Alexandre Leitão a reconnu que « lorsqu’il y a des conflits comme en Ukraine, tout le processus au moins s’arrête, pour ne pas dire qu’il subit un revers », mais il a ajouté que « parfois les crises provoquent des effets systémiques qui conduisent à l’accélération de solutions innovantes ».

Concernant le sens de la conférence pour le Portugal, Alexandre Leitão a défendu qu’il s’agit « d’une opportunité de faire prendre conscience à la société portugaise que l’océan est quelque chose de plus qu’une plage, qu’un lieu d’où viennent les sardines ou où naviguent les bateaux ».

Le représentant du Portugal dans l’organisation de la Conférence sur les océans 2022 a déclaré qu’il était nécessaire de faire passer le message que l’océan « peut être non seulement un ensemble de pages glorieuses de notre histoire, mais aussi un ensemble de pages glorieuses de notre avenir ».

« Nous allons essayer de faire en sorte que nos acteurs les plus pertinents y aient leur place, pas seulement les politiciens, mais la société civile », a-t-il ajouté.

Alexandre Leitão a également souligné comme travail central de la conférence de Lisbonne « faire l’inventaire des engagements assumés par les États et autres entités depuis la première conférence en 2017 », qui s’est tenue aux Nations Unies, à New York, une zone où il y a aussi un long chemin à parcourir. .

« Certaines puissances sont loin de montrer un engagement réel et profond en faveur de la préservation de la biodiversité, de la dépollution, en premier lieu, des plastiques et de la réduction de facto des émissions de gaz à effet de serre », a-t-il déclaré.

Malgré la reconnaissance de la distance à parcourir, « le fait que plusieurs pays du monde, de plusieurs grandes puissances émettrices (de gaz à effet de serre) aient assumé au cours de l’année 2021 – à commencer par les Etats-Unis, qui sont revenus à l’accord de Paris – la neutralité carbone des objectifs pour 2050 ambitieux » permet au diplomate de défendre que le verre est à moitié plein.

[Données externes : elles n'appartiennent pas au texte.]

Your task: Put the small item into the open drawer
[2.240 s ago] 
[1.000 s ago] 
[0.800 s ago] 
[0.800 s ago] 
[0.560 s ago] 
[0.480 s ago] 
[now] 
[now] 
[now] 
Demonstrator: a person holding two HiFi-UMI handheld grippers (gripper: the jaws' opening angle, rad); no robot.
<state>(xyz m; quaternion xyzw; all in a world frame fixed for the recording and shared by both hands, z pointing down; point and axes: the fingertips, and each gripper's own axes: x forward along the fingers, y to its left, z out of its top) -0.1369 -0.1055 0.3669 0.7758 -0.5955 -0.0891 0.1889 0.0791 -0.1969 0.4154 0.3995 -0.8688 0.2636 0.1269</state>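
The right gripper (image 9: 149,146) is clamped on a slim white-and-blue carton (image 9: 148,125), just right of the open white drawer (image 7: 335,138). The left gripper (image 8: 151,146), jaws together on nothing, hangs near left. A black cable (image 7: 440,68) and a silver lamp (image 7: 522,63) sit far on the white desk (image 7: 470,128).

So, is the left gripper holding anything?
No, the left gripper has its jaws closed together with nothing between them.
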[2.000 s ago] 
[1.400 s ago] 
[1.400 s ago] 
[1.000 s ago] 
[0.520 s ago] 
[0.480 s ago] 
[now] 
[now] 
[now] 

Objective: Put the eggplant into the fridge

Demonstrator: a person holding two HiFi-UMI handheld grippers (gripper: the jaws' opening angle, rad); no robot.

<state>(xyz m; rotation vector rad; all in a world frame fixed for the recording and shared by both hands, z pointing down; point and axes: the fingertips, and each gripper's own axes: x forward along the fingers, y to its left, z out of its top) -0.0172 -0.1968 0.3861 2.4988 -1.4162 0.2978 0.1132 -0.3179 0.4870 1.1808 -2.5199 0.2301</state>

Et pour défendre l’importance de la conférence sur les océans que Lisbonne accueillera, Alexandre Leitão a averti que « cela n’a aucun sens de s’engager sur les objectifs de Paris et d’autres et ensuite de prétendre qu’il n’y a pas un si vaste médium qui occupe 71% de la surface de la planète qui produit la moitié de l’oxygène qui est la plus grande réserve de carbone qui existe ».